Illustration of the coronavirus
April 9, 2020
Updated on April 10, 2020 to 0h15
The plasma of patients healed, a weapon against the coronavirus?
The canadian Press
MONTREAL — The largest clinical study to date on the use of plasma convalescent in the fight against the coronavirus will be carried out in Canada and several institutions in quebec will participate.
The treatment will be studied in the context of a large clinical trial including a fifty centres in Canada, including a dozen in Quebec.
Scientists at the CHU Sainte-Justine, Centre de recherche du Centre hospitalier de l’université de Montréal, the jewish general Hospital, Héma-Québec and several other hospitals in the province will be as well part.
“It is a therapy to treat the disease, explained one of the leaders of the study, dr. Philippe Bégin at the CHU Sainte-Justine. We speak of passive immunization, with a vaccine we are talking about active immunization.”
Passive immunization involves transfusing plasma from patients cured of the COVID-19 – the plasma-convalescent – in patients in early disease in order to transfer protective antibodies in the hope of limiting the severity of their symptoms.
The plasma is the liquid portion of the blood that contains the antibodies that protect against disease.
“It is like the proverb ‘give a fish, you feed someone for a day, teach a man to fish, you feed someone for always’, was illustrated by dr. Bégin. The vaccine teaches you to fish. You give the widget for which you want to be immunized, the body starts to produce its own antibodies, and he will make them for ever.
“But then, we don’t have the time, because first of all it is not yet known to fish, so you can’t really teach it. So the idea is that we just give the antibodies produced by someone else.”
The approach was used before the advent of vaccines, during major epidemics, and this is not the first time that we are considering using the plasma from convalescent to combat the COVID-19. But the “evidence” that point towards effectiveness of the treatment remain for the moment anecdotal and of poor scientific quality.
The light therefore remains to be done on the matter, and it is this that will make the quebec researchers and their colleagues at McMaster University, hospital toronto Sunnybrook and SickKids Hospital in Toronto.
“We are a little blind, has admitted dr. Bégin.
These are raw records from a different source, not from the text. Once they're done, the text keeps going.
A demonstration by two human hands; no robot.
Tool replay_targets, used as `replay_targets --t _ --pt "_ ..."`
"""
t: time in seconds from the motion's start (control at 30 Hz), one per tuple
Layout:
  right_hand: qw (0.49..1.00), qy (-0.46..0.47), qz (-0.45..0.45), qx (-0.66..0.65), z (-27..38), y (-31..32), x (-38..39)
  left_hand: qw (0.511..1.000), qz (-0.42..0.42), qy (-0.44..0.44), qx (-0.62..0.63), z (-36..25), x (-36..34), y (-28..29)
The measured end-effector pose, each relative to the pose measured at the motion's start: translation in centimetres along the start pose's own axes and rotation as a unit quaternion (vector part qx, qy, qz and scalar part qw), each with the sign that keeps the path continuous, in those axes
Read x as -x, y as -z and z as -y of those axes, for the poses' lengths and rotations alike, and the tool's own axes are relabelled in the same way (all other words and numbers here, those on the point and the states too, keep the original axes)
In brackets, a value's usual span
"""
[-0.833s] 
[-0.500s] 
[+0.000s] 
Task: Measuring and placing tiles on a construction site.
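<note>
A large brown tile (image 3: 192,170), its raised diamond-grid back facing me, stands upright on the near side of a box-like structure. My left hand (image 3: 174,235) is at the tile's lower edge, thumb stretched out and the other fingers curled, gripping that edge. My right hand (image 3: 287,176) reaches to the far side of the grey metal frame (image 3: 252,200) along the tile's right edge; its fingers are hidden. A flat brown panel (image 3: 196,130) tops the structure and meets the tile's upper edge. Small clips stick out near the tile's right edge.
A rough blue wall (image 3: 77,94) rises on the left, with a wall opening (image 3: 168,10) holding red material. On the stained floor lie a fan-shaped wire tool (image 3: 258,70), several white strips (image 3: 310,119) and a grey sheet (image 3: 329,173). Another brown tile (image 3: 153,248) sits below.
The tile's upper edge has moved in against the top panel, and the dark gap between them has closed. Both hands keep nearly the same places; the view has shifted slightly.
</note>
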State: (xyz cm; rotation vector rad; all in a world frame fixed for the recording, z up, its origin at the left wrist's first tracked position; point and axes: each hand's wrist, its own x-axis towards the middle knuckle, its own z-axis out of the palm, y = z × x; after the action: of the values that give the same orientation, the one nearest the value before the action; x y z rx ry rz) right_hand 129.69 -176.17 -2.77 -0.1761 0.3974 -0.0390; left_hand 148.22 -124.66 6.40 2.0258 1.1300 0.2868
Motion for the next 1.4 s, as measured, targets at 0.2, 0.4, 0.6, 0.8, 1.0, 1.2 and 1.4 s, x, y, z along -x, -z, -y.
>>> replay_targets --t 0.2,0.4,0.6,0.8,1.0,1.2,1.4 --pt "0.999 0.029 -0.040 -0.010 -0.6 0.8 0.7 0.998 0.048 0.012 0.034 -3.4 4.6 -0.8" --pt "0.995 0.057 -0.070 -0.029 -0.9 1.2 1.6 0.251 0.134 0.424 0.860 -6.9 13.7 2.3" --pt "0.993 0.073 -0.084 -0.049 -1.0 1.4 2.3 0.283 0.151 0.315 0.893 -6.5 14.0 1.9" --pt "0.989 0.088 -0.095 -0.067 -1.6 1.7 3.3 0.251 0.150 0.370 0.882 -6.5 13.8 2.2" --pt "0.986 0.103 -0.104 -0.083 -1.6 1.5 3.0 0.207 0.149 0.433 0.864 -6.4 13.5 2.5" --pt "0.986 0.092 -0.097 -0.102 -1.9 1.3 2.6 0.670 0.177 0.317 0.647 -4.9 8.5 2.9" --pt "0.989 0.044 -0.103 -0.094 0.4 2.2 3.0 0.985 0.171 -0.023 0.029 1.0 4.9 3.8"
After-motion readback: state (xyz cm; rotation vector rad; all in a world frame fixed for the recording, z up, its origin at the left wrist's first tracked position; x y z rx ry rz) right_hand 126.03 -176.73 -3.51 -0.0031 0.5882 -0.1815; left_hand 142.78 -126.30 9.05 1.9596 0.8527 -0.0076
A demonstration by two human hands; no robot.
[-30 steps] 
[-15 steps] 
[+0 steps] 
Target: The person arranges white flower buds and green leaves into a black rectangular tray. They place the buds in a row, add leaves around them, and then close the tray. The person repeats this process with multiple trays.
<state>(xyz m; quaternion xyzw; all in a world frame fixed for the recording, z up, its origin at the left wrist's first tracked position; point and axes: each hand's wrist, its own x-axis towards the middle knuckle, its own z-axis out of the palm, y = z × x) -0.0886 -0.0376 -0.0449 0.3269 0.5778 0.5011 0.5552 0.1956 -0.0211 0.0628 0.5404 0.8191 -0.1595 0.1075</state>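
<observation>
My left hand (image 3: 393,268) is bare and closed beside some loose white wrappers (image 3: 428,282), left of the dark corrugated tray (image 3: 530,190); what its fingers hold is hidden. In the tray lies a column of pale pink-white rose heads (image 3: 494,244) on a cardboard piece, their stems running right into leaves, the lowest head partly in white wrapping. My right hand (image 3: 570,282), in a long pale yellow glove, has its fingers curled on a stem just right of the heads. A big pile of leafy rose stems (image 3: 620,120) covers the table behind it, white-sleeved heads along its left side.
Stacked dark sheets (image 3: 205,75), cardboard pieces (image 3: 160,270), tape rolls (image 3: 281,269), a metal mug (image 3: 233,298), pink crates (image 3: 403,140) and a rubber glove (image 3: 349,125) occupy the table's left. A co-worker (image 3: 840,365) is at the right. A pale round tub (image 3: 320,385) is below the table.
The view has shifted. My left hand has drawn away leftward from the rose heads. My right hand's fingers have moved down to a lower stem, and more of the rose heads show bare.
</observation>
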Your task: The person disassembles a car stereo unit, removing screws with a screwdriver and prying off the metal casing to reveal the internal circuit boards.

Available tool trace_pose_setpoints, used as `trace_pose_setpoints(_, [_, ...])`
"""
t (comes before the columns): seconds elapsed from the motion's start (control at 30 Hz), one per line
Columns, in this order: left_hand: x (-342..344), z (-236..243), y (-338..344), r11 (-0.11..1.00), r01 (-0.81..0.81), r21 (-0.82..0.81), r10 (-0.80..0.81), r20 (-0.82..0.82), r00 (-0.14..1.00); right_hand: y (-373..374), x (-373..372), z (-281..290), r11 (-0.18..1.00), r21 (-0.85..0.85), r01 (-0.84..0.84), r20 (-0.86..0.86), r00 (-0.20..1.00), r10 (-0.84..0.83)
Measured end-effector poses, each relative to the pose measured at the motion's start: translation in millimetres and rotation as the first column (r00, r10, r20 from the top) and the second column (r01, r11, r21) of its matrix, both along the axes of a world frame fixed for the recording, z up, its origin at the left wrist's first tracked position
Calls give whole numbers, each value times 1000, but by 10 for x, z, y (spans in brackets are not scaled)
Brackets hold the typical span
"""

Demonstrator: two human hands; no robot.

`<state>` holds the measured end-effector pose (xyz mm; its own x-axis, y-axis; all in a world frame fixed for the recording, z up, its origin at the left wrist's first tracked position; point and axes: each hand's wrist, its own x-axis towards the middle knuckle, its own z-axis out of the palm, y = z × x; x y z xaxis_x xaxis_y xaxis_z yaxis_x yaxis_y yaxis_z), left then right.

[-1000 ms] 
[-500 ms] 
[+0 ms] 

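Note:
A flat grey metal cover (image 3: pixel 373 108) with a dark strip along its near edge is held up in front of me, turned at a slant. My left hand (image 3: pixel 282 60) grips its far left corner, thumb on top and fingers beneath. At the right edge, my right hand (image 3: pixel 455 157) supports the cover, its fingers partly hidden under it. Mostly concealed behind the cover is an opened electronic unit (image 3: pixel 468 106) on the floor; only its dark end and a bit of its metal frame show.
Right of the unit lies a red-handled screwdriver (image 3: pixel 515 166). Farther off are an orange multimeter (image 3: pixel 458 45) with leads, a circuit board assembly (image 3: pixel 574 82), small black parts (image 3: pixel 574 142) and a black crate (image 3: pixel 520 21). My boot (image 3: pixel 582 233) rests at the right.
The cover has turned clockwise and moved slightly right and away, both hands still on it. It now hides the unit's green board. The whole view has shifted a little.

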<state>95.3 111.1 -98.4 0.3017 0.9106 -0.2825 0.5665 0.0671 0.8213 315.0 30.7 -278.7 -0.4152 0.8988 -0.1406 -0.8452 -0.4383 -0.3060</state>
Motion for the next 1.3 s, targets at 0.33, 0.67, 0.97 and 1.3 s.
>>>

We don’t have tons of studies that tell us that it takes a particular type of antibody, or such a quantity of plasma.”
The best way to see more clearly is to collect the most quickly as possible the largest possible amount of data, he added.
“We want to go fast, and the best way to go fast is to be several to do the same protocol to put all the data together, he explained. We have colleagues from other countries who are interested and with which we share our protocols so that they are loaded in the same protocol, and even there we could put our data all together and go even faster to acquire the data.”
It is about a month after the end of the disease that the antibody levels are the highest, and it is at this point that we can proceed with a levy. As the pandemic sweeping across Quebec for a few weeks, the number of potential donors – even if it will increase – remains for the moment limited.
The researchers therefore decided that the plasma convalescent available will be restricted to patients infected by the disease. It is not impossible, later on, whether it is offered as a preventive measure, for example health workers working closely with the virus.
Approximately 1200 patients will be recruited in Quebec, including 800 who will receive the plasma convalescent. The study should last approximately three months.
Héma-Québec will be responsible for the collection of plasma in patients healed.